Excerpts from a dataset
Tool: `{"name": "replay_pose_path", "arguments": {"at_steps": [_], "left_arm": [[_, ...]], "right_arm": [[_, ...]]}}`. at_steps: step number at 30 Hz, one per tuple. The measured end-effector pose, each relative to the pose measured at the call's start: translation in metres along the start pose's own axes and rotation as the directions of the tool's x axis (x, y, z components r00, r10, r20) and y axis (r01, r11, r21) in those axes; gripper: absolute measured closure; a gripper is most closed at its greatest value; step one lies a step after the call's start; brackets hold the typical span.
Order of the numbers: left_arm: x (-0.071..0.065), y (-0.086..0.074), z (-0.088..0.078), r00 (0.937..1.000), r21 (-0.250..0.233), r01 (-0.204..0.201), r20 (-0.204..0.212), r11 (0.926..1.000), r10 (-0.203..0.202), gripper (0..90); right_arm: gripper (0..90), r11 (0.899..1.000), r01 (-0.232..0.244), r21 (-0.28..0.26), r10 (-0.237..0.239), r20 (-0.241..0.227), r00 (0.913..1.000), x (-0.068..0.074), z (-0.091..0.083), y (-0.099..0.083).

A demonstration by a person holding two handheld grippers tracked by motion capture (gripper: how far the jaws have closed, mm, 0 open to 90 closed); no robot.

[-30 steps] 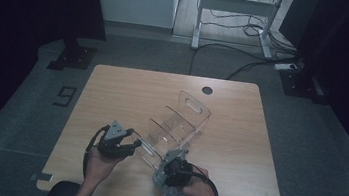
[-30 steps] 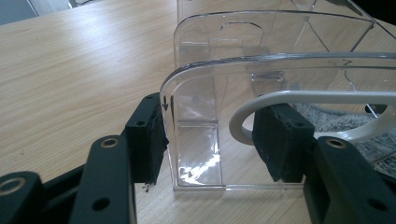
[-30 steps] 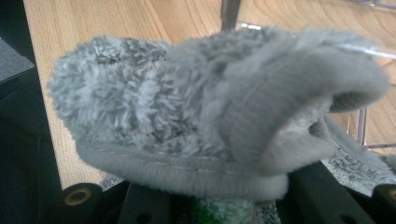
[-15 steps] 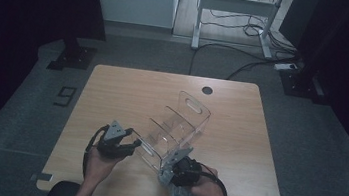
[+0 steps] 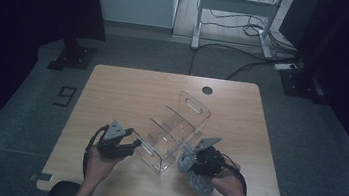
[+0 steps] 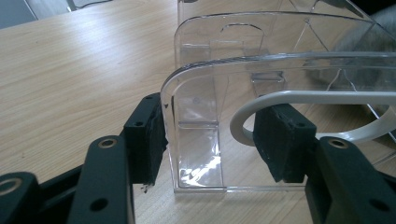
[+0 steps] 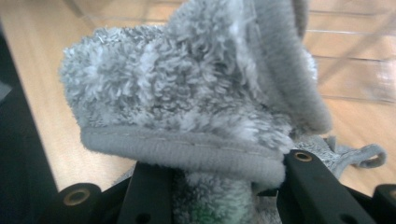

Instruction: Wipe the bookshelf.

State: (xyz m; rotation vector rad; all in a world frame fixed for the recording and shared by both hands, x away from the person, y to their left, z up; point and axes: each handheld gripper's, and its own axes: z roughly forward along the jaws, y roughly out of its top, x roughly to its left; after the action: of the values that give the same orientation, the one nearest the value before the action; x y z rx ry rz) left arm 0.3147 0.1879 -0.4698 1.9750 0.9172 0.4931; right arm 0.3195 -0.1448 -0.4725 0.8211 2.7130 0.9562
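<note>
The clear acrylic organizer stands near the centre of the tabletop, its long axis running from about 1 o'clock to 7 o'clock in the high view. Internal dividers split it into compartments, and the tall end panel at the 1 o'clock end carries a slot handle.

The left hand-held gripper sits at the 7 o'clock end of the organizer. In the left gripper view, its jaws straddle the near end wall: the left pad lies against the outer face of the wall, while the right pad sits inside the compartment beside a white curved rim. Whether the right pad presses on anything cannot be told, so this grip is not confirmed as clenched.

The right hand-held gripper is at about 5 o'clock from the organizer, near the front edge of the tabletop. It is clenched on a grey fluffy towel, which bunches up between the jaws and bulges above them. In the high view, the towel hangs just beside the organizer's right wall.
</note>
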Motion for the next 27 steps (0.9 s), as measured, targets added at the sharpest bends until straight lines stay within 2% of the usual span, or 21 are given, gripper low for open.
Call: {"name": "replay_pose_path", "arguments": {"at_steps": [7, 13, 16, 22, 24, 27], "left_arm": [[0.000, 0.000, 0.000, 1.0000, 0.000, 0.000, 0.002, 1.0000, 0.000, 44.5], [0.000, 0.000, 0.000, 1.0000, 0.002, -0.001, 0.002, 1.0000, 0.001, 44.5], [0.000, 0.000, 0.000, 1.0000, 0.002, -0.001, 0.002, 1.0000, 0.001, 44.4], [0.001, 0.000, 0.000, 1.0000, 0.003, 0.000, 0.005, 1.0000, 0.000, 44.5], [0.001, 0.000, 0.000, 1.0000, 0.003, 0.000, 0.006, 1.0000, 0.000, 44.5], [0.001, 0.000, 0.000, 1.0000, 0.004, -0.001, 0.004, 1.0000, 0.001, 44.4]], "right_arm": [[65.7, 0.997, -0.071, -0.030, 0.073, 0.075, 0.9945, -0.025, -0.023, -0.007], [65.7, 0.993, -0.109, -0.048, 0.115, 0.156, 0.9810, -0.044, -0.043, -0.014], [65.6, 0.990, -0.135, -0.043, 0.141, 0.205, 0.9685, -0.054, -0.050, -0.021], [65.4, 0.979, -0.199, -0.045, 0.204, 0.265, 0.9425, -0.072, -0.061, -0.036], [65.2, 0.974, -0.220, -0.049, 0.225, 0.283, 0.9323, -0.077, -0.062, -0.040], [64.7, 0.969, -0.246, -0.028, 0.242, 0.305, 0.9210, -0.085, -0.058, -0.047]]}}
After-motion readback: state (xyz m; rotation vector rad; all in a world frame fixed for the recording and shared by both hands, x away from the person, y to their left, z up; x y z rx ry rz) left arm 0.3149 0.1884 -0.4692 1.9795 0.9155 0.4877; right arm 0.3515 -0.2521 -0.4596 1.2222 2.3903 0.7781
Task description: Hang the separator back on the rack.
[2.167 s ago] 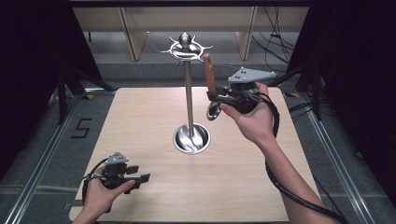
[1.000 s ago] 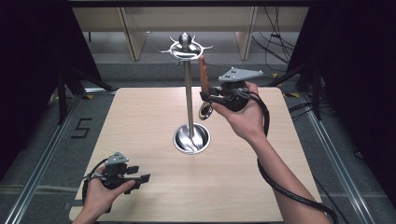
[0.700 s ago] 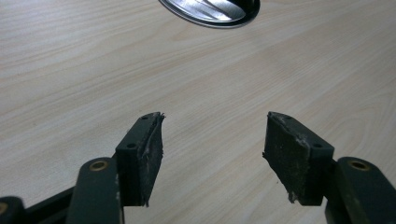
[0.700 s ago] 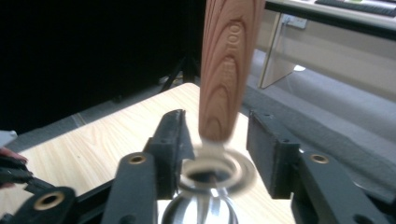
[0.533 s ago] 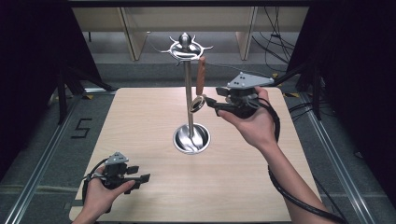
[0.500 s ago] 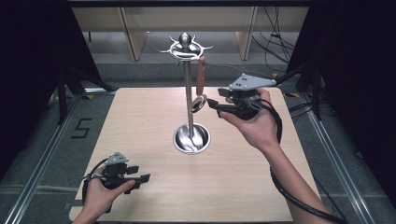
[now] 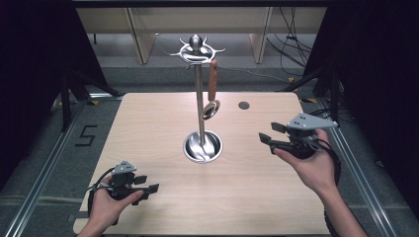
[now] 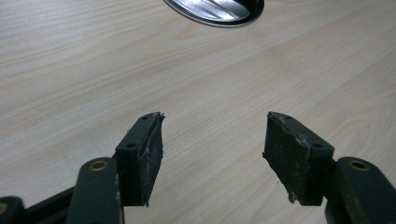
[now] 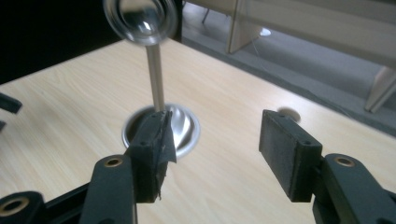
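While nothing is held between its jaws, the right gripper [image 7: 267,139] is seen at the right middle of the high view, jaws spread apart, raised above the wooden table [image 7: 148,128] in a hand [image 7: 311,165]. In the right gripper view the same gripper [image 9: 212,149] is shown with a wide gap between its black pads [image 9: 287,149], and the stand's round base [image 9: 184,128] is framed just behind the left pad. The ladle's bowl [image 9: 140,18] is seen at the upper left of that view, blurred. In the high view the metal stand [image 7: 199,98] is placed at the table's centre, with a hook ring at its top; a ladle [image 7: 212,89] with a brown handle is hung from it, just right of the pole, bowl downward. A small dark hole [image 7: 243,105] is noted on the table to the upper right of the stand. The left gripper [image 7: 146,187] is held low at the lower left of the high view, jaws also parted and empty. In the left gripper view the gripper [image 8: 212,144] is shown over bare wood, with the base's rim [image 8: 215,11] at the top edge.
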Demonstrator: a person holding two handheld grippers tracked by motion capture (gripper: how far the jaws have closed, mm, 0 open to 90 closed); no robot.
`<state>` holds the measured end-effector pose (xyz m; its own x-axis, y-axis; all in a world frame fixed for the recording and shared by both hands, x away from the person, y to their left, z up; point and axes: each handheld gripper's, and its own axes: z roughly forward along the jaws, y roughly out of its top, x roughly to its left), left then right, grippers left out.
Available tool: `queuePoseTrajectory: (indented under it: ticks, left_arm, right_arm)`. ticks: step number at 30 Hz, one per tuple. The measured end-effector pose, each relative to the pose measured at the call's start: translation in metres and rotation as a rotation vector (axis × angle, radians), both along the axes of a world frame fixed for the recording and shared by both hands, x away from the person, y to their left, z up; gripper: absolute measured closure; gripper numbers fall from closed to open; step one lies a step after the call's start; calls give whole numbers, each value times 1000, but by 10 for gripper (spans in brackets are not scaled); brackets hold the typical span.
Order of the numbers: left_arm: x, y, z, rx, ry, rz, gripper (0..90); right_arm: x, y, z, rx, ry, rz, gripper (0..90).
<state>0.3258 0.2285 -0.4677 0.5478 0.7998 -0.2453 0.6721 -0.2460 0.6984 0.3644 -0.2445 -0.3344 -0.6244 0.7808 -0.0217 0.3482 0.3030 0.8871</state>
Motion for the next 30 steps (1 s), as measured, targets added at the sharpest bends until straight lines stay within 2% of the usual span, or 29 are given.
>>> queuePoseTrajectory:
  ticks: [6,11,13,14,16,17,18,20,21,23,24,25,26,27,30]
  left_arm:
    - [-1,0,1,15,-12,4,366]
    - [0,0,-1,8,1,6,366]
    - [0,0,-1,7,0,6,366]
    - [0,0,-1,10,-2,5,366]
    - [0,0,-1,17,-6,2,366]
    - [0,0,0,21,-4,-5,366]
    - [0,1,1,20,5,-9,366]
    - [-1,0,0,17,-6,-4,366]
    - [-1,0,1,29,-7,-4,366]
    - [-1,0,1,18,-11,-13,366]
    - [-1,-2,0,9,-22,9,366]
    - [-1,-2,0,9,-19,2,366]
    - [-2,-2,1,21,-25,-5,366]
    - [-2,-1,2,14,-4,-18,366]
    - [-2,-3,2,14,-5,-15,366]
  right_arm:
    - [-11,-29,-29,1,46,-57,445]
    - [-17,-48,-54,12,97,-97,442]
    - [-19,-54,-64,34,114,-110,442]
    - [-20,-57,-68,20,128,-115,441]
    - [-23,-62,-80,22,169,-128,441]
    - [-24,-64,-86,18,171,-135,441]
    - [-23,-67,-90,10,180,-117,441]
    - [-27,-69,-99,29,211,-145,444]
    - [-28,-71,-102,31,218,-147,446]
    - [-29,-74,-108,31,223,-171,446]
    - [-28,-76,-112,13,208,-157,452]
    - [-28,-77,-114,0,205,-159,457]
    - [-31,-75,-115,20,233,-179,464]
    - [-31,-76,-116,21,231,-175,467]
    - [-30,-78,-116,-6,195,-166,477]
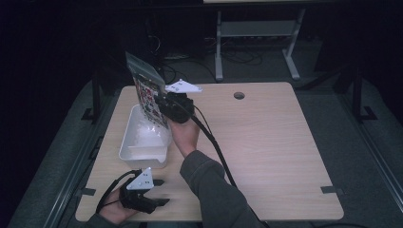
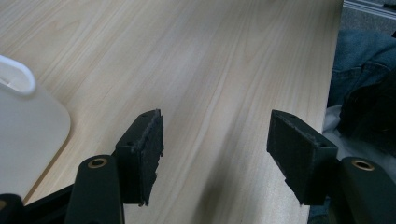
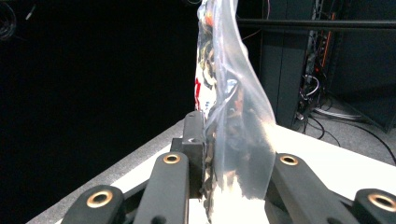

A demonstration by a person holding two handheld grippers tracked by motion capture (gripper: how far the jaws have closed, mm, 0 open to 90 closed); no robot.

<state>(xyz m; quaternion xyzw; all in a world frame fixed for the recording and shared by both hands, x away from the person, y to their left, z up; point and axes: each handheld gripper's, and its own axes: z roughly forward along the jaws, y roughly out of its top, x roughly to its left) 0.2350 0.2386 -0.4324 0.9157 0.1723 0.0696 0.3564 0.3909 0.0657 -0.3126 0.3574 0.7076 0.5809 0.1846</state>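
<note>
I'm pinching the printed bag (image 1: 148,92) in my right gripper (image 1: 166,105) above the white bin (image 1: 142,153) — left gripper (image 1: 159,192) gaping idle — it's risking slipping free.

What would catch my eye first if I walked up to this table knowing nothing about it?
Probably the clear plastic bag with a colourful printed front, held upright above the white rectangular plastic tub near the wooden table's left side. The right gripper is clamped on the bag's edge. Next, the left gripper at the table's near edge, jaws apart with nothing between them.
</note>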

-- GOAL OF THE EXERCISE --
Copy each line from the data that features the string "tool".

-- EXPECTED ANSWER --
Tool: `{"name": "replay_pose_path", "arguments": {"at_steps": [_], "left_arm": [[_, ...]], "right_arm": [[_, ...]]}}`. at_steps: step number at 30 Hz, one per tuple. The measured end-effector pose, each relative to the pose measured at the call's start: translation in metres along the start pose's own axes and rotation as the directions of the tool's x axis (x, y, z components r00, r10, r20) and y axis (r01, r11, r21) in those axes; gripper: absolute measured closure; a gripper is most closed at its greatest value; step one lies a step after the call's start; brackets hold the typical span.
Available tool: `queuePoseTrajectory: (indented under it: ticks, left_arm, right_arm)`. ticks: step number at 30 Hz, one per tuple. The measured end-effector pose, each relative to the pose measured at the call's start: translation in metres and rotation as a rotation vector (axis × angle, radians), both along the axes of a world frame fixed for the recording and shared by both hands, x away from the person, y to their left, z up; gripper: absolute measured closure; gripper numbers fall from closed to open; step one lies a step after the call's start; calls give whole numbers, each value times 1000, but by 10 for gripper (spans in brackets are not scaled); brackets hold the typical span.

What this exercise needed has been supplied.